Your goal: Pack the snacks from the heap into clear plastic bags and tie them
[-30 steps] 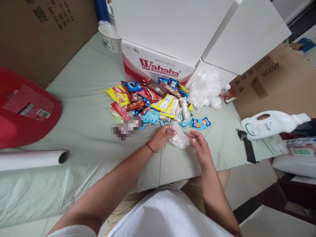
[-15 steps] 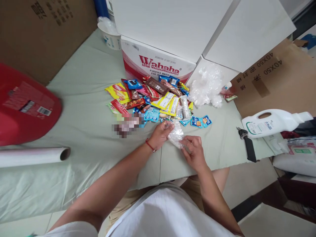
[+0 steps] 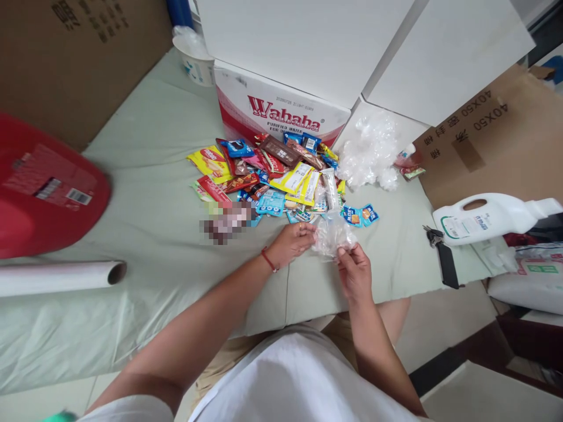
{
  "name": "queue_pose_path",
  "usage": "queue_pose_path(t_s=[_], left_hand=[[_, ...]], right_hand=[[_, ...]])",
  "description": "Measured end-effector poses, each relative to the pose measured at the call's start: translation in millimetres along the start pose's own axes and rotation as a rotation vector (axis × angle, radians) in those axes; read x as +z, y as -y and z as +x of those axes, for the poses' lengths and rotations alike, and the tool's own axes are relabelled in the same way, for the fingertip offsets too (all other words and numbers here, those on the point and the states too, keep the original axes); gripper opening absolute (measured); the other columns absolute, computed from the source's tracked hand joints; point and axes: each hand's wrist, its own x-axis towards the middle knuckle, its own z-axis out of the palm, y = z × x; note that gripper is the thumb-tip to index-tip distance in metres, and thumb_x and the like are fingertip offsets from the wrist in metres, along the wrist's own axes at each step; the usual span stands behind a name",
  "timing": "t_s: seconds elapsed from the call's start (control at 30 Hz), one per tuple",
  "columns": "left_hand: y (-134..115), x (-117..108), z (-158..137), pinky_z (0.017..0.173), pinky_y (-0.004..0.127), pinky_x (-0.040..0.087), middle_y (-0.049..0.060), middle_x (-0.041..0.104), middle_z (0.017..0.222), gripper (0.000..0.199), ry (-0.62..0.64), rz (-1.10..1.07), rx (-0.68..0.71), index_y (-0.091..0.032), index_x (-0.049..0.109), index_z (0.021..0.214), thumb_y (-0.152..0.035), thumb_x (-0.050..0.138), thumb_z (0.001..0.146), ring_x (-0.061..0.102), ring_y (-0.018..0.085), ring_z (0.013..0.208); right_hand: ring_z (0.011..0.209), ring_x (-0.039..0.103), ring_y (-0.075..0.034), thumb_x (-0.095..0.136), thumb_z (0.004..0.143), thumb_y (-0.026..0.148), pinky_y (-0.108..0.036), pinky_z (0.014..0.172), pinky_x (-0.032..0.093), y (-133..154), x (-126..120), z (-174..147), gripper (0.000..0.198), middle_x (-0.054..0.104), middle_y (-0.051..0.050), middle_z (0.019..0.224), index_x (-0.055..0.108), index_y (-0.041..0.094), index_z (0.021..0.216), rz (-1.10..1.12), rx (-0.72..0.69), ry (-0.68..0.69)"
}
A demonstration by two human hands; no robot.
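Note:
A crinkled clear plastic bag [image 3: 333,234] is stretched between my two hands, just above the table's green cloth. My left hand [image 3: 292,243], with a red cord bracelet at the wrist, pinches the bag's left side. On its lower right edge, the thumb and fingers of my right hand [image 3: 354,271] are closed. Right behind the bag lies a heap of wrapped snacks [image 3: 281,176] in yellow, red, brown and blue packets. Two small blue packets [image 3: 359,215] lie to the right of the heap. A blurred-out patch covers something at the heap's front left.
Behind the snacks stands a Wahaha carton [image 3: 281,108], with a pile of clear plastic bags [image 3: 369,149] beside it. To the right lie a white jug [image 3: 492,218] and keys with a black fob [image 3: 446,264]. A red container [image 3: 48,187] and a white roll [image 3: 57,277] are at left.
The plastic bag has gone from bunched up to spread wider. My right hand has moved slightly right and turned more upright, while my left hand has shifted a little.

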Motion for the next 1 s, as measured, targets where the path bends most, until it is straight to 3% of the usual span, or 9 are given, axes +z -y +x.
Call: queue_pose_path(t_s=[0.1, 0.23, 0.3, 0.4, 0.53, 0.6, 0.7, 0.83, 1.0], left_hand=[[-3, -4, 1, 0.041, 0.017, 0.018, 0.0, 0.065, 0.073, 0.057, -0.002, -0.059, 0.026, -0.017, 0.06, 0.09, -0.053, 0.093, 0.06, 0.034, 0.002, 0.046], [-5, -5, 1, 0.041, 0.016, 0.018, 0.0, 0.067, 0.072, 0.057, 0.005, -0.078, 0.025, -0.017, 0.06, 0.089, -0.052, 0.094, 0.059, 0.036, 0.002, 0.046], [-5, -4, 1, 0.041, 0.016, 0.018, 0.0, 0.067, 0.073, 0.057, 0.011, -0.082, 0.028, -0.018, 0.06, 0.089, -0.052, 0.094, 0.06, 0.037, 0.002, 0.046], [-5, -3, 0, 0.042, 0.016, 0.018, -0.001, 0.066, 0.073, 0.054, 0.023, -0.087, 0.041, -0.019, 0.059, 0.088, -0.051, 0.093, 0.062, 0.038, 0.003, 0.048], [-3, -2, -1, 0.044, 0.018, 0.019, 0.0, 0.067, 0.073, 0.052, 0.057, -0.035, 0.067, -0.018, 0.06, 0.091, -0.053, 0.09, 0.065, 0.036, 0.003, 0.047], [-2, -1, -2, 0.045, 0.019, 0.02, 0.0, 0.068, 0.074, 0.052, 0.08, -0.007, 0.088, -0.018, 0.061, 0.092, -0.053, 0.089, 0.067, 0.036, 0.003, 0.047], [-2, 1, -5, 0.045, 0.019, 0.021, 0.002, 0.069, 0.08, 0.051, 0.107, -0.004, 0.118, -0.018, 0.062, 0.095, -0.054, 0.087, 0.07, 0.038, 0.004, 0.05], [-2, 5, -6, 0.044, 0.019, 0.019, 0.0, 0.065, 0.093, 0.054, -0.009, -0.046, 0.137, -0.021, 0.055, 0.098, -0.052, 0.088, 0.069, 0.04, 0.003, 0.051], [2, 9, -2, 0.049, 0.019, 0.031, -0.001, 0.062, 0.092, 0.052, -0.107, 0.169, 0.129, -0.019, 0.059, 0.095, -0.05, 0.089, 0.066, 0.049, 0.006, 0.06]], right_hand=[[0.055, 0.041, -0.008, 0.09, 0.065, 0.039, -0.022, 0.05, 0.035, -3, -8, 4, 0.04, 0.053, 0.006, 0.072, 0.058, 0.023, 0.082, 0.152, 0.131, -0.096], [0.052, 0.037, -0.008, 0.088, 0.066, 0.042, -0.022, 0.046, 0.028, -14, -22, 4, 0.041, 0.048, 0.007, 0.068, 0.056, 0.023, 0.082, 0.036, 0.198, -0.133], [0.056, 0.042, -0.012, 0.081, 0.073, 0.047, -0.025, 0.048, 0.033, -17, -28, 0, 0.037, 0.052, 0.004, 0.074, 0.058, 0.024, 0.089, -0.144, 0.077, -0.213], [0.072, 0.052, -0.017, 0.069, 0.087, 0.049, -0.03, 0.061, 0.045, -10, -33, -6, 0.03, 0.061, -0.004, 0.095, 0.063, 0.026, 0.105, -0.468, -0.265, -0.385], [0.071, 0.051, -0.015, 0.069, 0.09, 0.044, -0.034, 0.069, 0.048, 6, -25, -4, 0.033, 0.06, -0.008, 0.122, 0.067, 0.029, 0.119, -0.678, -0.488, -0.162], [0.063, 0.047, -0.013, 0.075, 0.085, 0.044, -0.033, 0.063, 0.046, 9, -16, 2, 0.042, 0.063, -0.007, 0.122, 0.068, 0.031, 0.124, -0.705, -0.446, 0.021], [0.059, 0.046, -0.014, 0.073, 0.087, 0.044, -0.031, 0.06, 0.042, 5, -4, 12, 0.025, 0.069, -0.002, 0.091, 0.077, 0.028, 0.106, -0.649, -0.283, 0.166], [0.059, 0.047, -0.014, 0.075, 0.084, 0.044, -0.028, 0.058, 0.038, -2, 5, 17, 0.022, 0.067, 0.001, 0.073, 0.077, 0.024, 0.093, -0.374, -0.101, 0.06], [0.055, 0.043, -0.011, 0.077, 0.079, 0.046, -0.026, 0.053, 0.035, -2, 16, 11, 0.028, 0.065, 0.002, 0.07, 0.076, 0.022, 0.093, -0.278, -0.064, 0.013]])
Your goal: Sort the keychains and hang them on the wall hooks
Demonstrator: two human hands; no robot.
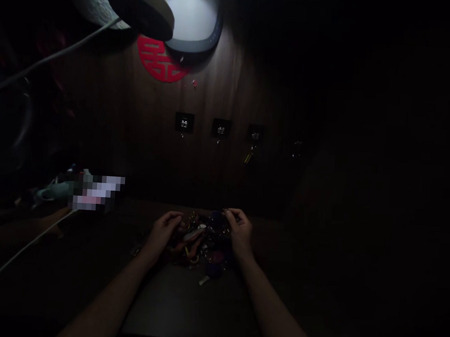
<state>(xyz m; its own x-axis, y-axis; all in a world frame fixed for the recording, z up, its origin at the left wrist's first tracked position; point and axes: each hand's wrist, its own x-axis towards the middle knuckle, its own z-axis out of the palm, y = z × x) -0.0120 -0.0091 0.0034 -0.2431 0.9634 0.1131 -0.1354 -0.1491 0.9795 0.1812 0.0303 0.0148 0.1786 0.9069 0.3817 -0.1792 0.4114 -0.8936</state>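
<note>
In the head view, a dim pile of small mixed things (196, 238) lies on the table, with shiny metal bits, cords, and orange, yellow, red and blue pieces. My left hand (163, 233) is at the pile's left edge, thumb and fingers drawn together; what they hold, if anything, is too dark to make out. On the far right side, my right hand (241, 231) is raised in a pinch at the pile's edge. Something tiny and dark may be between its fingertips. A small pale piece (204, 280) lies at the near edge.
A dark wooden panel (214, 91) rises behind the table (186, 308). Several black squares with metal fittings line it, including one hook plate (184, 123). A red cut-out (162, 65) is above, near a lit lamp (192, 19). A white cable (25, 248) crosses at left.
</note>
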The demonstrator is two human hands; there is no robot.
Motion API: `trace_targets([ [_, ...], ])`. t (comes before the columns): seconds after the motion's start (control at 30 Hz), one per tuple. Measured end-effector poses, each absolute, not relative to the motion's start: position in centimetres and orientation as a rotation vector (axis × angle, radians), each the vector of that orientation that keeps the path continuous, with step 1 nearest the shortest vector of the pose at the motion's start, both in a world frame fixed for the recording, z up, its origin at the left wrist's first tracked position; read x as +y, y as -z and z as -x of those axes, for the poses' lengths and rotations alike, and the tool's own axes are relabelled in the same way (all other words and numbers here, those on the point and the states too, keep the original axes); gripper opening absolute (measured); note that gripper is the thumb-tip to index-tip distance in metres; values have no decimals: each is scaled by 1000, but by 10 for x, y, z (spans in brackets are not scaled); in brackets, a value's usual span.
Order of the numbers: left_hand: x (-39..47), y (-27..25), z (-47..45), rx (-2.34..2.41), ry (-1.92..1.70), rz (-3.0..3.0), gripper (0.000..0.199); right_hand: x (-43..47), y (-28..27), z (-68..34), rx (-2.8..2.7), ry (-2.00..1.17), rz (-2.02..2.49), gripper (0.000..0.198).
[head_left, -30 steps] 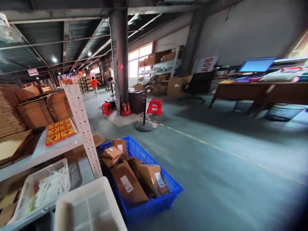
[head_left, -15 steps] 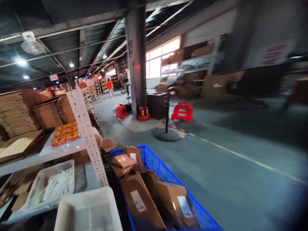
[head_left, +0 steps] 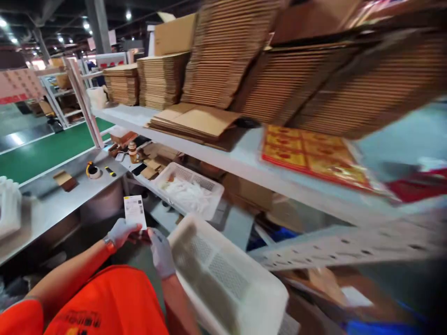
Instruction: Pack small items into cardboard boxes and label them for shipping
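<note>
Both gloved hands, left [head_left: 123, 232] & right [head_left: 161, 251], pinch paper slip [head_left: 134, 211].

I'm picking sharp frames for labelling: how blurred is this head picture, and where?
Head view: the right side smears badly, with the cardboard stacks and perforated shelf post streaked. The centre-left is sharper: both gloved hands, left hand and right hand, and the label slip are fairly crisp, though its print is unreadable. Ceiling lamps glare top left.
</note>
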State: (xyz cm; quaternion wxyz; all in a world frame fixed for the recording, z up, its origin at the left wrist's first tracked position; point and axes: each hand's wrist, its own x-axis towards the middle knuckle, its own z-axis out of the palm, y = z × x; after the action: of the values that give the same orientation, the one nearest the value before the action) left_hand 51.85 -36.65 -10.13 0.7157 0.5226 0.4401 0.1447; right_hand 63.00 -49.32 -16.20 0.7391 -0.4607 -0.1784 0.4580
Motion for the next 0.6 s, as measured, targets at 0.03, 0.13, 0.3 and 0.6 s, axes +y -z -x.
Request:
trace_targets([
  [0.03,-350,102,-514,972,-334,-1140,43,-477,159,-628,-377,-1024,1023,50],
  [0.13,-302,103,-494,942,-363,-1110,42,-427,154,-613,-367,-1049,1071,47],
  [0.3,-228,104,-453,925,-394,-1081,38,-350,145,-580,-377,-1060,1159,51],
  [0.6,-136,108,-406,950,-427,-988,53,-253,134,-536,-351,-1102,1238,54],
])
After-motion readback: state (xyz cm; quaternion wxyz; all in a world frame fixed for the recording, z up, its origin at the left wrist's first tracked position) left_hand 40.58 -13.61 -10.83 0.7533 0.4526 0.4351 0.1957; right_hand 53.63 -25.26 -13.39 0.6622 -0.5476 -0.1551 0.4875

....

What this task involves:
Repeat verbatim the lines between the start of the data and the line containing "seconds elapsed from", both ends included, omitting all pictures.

Solution to the exercise:
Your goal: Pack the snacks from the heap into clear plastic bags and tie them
[-30 steps] 
[-15 steps] 
[+0 steps] 
{
  "name": "queue_pose_path",
  "usage": "queue_pose_path(t_s=[_], left_hand=[[_, ...]], right_hand=[[_, ...]])",
  "description": "Measured end-effector poses, each relative to the pose measured at the call's start: translation in millimetres along the start pose's own axes and rotation as a rotation vector (axis × angle, radians) in those axes; read x as +z, y as -y and z as +x of those axes, for the poses' lengths and rotations alike, and the tool's own axes are relabelled in the same way, for the fingertip offsets too (all other words and numbers here, those on the point and the states too, keep the original axes); gripper opening absolute (measured); the other columns absolute, computed from the source's tracked hand joints; point and axes: each hand's wrist, its own x-axis towards the middle knuckle, its own z-axis out of the palm, y = z × x; note that gripper is the thumb-tip to index-tip distance in metres, and thumb_x and the like are fingertip offsets from the wrist in metres, along the wrist's own axes at each step; the usual span stands behind a name",
  "timing": "t_s: seconds elapsed from the call's start (control at 30 Hz), one per tuple",

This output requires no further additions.